WORK TASK
Show the lines of the material that contain the word "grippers".
RECORDED DATA START
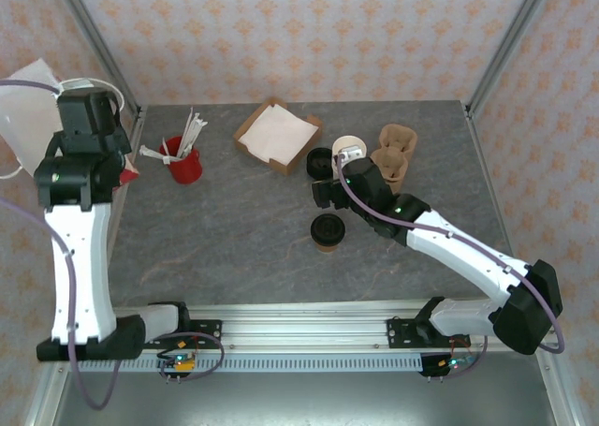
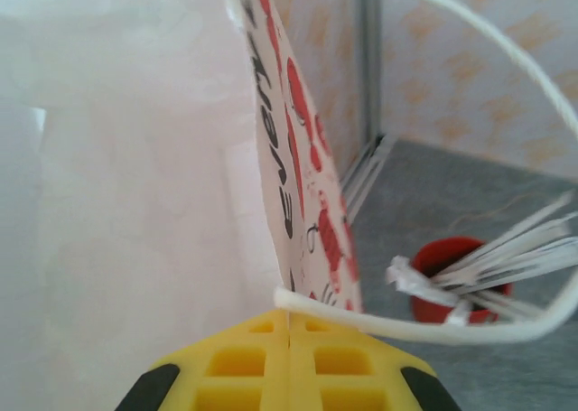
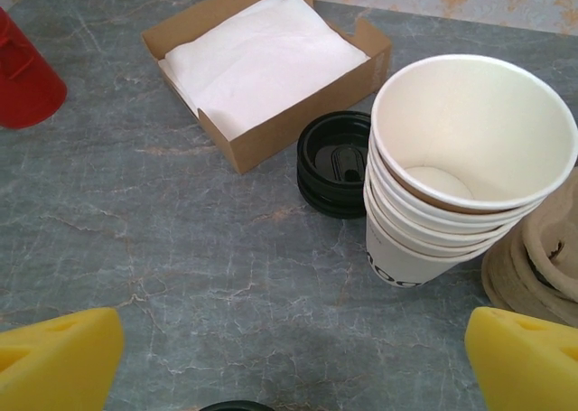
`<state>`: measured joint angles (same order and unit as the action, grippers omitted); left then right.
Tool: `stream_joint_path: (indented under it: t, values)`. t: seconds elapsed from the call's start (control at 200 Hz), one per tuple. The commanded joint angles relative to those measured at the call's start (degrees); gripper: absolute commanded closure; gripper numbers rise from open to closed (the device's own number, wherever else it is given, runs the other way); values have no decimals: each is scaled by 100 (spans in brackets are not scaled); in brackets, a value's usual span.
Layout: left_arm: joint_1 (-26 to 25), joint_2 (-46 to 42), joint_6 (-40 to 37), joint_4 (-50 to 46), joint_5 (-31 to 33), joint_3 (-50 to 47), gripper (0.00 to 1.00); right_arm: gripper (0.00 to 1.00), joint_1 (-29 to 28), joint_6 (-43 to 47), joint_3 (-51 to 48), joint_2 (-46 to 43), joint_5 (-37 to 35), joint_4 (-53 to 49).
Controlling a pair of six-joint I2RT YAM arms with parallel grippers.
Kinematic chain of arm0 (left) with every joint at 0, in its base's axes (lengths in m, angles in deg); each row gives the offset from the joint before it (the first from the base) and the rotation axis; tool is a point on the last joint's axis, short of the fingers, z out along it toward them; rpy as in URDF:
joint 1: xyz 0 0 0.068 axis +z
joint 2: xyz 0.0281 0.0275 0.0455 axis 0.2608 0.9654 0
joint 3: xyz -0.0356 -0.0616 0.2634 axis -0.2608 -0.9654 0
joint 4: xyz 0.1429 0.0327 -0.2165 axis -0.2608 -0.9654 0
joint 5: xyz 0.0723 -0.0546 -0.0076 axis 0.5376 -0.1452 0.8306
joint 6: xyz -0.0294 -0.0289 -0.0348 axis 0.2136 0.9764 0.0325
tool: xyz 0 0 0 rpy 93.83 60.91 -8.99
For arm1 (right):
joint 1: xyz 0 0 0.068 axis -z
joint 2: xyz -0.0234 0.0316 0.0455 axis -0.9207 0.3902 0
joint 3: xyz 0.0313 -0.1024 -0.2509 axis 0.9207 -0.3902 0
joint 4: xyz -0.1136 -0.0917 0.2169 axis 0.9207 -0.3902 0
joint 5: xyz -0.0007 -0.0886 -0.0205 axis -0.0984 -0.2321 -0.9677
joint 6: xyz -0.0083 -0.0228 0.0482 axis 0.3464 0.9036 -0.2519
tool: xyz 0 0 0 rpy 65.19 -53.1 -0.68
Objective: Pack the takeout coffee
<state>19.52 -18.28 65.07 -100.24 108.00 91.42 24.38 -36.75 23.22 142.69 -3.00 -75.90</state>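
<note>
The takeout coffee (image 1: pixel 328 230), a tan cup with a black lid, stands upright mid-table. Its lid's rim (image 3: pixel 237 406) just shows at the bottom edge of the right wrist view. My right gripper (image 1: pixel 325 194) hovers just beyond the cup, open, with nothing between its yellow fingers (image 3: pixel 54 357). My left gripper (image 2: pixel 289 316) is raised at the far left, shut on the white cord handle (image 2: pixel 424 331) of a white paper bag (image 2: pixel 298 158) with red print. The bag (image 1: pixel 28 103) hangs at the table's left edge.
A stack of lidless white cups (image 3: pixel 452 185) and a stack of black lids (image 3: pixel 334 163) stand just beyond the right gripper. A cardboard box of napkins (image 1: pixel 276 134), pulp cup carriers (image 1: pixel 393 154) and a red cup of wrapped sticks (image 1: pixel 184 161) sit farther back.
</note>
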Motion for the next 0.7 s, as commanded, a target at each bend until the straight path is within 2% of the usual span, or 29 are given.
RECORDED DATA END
TASK SOLUTION
`<state>`: measured joint angles (same order and unit as the action, grippers omitted); left then right.
Controlling a pair of six-joint I2RT YAM arms with parallel grippers.

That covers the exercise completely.